● **WHAT TO PRODUCE**
Isolate every line in the data with the string "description" and copy it.

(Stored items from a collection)
::::::::::

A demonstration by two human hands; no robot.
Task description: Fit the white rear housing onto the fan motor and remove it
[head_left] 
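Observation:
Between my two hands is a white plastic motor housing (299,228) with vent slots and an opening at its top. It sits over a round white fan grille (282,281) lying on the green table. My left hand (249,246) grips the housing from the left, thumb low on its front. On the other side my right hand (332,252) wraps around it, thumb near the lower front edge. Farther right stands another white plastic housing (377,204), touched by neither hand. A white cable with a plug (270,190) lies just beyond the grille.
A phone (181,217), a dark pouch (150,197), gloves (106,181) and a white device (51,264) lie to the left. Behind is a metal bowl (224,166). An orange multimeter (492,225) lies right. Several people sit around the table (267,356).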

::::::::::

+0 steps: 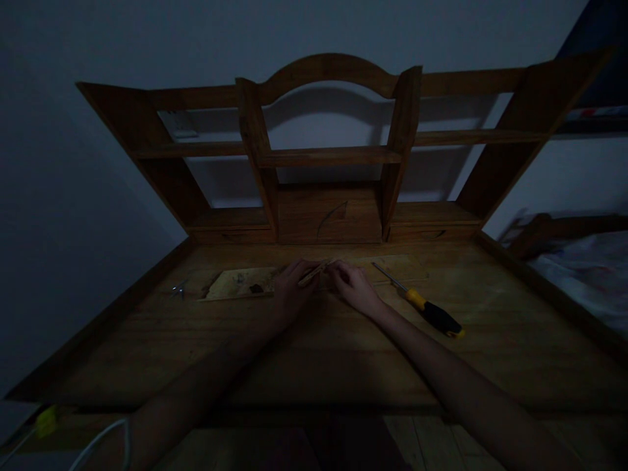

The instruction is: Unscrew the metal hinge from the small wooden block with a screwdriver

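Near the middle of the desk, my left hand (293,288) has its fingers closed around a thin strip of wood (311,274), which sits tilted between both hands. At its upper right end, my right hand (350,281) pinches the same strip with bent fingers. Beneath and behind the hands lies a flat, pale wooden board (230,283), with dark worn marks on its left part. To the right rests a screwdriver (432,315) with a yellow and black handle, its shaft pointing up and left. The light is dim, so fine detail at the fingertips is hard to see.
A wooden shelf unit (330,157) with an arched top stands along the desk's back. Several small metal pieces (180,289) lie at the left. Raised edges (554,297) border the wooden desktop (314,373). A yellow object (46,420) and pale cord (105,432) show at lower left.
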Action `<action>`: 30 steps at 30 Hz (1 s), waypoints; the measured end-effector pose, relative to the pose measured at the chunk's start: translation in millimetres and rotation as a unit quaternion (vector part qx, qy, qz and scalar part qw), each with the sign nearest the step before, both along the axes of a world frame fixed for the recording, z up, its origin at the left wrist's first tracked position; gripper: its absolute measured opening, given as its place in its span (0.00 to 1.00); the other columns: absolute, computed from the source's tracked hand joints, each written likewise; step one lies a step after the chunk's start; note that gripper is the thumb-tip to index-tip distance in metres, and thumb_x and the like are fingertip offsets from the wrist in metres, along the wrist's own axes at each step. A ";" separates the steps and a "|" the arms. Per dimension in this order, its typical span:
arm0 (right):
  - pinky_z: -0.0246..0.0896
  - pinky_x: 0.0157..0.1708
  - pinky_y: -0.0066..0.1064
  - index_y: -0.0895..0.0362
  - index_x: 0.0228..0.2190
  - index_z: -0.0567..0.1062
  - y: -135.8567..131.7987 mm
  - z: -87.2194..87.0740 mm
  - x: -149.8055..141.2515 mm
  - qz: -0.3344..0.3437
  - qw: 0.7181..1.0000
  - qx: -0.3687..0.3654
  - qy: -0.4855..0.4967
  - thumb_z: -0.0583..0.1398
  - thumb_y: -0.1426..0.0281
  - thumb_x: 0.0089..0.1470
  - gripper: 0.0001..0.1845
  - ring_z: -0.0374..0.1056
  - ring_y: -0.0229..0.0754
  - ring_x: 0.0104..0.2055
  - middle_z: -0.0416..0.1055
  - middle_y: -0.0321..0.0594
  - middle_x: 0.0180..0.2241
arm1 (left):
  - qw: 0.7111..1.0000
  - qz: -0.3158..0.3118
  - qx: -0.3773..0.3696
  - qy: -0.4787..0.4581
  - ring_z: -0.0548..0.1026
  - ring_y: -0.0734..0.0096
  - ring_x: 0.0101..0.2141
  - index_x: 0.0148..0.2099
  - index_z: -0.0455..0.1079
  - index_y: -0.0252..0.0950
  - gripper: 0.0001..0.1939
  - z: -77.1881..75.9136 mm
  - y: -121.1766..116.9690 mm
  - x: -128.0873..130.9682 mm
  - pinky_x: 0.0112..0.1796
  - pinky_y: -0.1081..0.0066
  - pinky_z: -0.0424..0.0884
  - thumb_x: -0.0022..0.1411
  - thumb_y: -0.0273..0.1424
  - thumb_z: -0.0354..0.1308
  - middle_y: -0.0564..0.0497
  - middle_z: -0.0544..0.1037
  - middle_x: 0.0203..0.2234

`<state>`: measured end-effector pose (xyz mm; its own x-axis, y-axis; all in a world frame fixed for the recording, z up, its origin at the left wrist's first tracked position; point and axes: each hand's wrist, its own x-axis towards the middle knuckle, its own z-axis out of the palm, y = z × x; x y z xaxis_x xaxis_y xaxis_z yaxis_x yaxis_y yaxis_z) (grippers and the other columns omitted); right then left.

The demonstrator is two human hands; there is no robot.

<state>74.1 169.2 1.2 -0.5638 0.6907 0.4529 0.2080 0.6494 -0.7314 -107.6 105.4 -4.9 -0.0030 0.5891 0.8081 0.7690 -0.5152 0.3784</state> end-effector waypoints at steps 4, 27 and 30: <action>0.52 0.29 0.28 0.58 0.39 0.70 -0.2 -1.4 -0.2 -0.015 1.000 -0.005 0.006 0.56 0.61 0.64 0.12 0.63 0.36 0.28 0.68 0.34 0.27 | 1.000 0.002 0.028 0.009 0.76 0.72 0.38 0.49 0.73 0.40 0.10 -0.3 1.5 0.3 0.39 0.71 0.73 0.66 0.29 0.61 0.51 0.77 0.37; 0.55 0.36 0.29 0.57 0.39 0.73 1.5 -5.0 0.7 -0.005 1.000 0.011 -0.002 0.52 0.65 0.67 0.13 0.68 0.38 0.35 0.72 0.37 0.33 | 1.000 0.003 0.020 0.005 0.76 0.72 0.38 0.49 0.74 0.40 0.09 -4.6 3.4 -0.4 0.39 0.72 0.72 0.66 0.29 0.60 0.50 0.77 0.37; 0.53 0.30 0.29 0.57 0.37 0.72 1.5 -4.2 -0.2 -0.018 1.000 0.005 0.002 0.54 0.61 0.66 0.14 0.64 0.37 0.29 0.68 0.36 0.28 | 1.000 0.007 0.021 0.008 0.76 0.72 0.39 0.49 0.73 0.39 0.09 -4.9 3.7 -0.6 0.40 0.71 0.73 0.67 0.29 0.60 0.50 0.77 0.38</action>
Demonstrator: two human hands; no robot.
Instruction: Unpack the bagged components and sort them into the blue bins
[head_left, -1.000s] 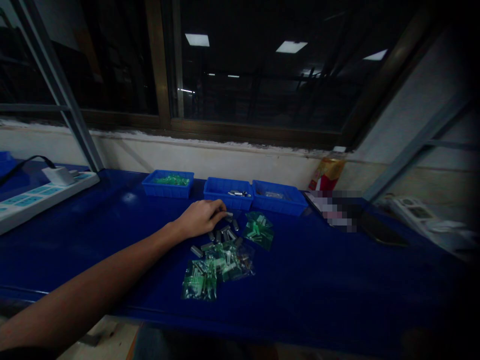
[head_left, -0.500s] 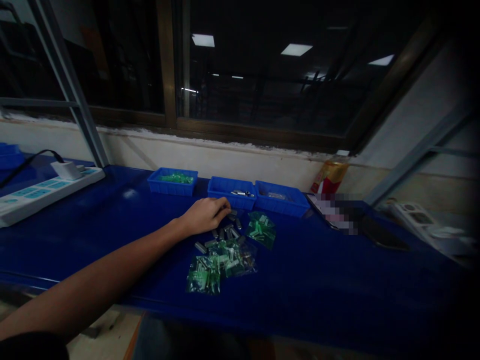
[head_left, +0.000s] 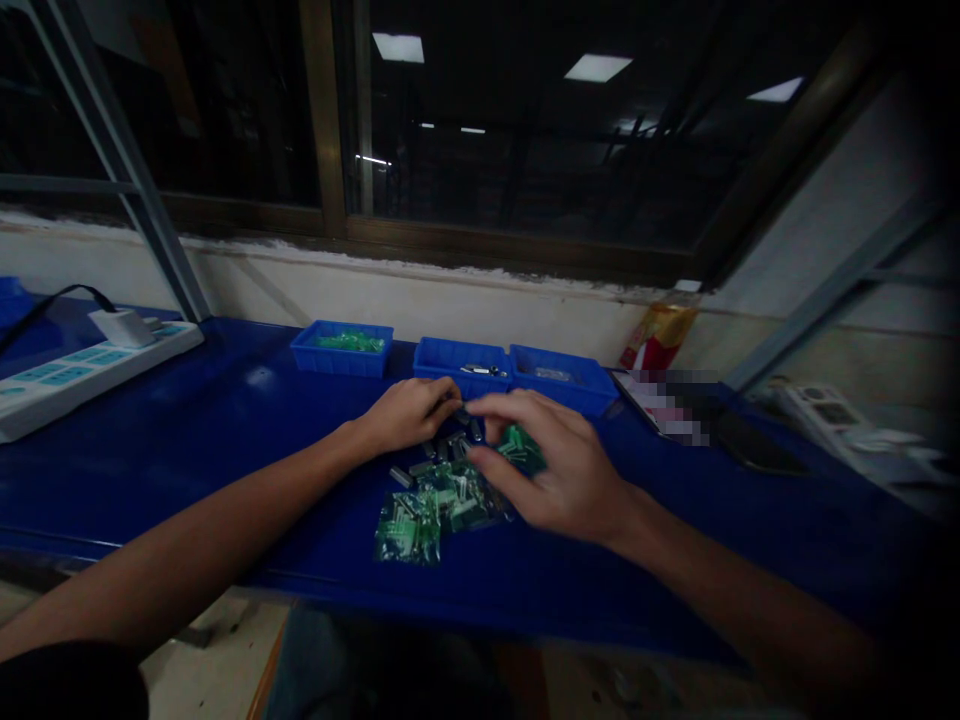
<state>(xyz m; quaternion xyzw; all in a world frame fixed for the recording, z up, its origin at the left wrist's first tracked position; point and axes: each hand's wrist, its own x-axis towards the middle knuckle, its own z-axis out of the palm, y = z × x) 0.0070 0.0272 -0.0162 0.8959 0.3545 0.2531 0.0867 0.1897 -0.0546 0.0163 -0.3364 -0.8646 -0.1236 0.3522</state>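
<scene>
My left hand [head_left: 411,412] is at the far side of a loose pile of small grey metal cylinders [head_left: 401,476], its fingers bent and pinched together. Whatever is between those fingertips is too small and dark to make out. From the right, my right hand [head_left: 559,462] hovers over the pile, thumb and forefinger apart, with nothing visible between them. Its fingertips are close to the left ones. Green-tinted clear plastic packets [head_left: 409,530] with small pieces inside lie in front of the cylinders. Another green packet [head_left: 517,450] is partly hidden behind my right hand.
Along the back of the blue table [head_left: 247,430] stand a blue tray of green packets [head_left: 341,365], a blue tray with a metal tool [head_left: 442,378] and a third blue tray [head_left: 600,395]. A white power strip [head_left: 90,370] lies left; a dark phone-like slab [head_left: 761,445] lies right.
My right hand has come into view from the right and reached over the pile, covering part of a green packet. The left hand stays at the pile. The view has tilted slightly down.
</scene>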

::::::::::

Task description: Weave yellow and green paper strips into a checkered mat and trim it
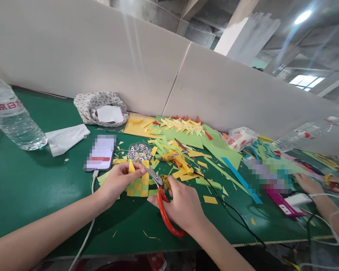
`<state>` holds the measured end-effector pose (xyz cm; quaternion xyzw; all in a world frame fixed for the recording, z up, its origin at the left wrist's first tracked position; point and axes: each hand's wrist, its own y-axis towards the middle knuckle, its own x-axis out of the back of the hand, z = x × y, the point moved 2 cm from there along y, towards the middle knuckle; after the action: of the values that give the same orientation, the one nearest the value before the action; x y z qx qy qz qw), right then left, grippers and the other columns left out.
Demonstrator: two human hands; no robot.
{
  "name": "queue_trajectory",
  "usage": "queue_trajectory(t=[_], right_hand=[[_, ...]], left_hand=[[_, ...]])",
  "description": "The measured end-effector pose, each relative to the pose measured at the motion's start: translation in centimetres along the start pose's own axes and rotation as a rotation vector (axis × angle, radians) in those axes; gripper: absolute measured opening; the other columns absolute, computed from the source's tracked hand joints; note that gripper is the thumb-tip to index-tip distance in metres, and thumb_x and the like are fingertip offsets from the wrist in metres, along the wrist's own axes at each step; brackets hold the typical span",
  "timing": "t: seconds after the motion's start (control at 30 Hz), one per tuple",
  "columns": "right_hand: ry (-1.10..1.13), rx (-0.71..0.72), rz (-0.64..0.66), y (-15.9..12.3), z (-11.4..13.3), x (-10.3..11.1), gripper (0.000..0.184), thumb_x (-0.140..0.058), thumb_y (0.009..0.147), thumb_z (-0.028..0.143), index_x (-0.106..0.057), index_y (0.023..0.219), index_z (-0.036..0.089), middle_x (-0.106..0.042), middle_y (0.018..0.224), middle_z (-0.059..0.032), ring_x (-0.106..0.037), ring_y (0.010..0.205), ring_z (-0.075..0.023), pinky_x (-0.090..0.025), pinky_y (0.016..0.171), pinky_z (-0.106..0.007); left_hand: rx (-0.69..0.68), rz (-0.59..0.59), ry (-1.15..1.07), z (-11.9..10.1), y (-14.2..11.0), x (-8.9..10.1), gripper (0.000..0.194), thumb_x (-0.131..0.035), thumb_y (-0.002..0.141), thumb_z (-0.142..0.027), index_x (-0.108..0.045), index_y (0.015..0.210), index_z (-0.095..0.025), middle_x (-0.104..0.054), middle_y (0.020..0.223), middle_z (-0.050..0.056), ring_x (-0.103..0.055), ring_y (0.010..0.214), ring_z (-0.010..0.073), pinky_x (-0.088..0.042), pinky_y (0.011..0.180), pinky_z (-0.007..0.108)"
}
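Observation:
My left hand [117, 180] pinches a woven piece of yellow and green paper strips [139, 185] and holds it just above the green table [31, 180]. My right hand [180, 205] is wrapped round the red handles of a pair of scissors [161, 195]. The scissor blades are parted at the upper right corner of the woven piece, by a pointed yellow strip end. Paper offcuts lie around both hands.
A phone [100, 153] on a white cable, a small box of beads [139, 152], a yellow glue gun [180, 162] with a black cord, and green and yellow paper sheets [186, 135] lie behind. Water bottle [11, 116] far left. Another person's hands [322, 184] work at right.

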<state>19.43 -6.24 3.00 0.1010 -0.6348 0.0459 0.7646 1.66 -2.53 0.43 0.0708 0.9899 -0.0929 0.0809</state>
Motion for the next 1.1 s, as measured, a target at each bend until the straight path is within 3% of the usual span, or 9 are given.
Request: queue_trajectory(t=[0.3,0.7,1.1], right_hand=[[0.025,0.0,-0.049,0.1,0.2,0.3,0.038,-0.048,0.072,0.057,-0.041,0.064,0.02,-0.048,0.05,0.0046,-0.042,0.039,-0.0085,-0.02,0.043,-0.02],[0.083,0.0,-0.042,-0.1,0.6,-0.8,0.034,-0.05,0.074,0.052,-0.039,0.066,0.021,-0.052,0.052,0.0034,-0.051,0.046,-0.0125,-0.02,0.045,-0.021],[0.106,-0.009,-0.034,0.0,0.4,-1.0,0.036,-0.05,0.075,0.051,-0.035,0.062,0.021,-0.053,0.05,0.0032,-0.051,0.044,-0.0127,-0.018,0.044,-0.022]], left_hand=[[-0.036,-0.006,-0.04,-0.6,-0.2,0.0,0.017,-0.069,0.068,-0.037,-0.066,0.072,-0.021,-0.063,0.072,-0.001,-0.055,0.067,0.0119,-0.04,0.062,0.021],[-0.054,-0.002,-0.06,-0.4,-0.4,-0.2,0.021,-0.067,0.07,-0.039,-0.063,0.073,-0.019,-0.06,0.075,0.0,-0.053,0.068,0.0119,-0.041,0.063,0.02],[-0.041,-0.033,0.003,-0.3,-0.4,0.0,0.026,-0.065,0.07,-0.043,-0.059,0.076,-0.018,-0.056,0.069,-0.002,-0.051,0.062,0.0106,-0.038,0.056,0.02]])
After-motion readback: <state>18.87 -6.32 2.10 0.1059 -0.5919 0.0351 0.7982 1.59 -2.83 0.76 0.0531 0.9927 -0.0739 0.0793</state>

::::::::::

● **RESULT OF THE EXERCISE**
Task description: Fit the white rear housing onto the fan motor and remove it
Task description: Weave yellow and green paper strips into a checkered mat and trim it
  "description": "The measured end-effector pose, each relative to the pose measured at the motion's start: translation in centimetres along the start pose's own axes and rotation as a rotation vector (axis × angle, radians) in those axes; gripper: absolute measured opening; the other columns absolute, computed from the source's tracked hand joints; note that gripper is the thumb-tip to index-tip distance in metres, and thumb_x and the like are fingertip offsets from the wrist in metres, along the wrist's own axes at each step; brackets hold the typical span",

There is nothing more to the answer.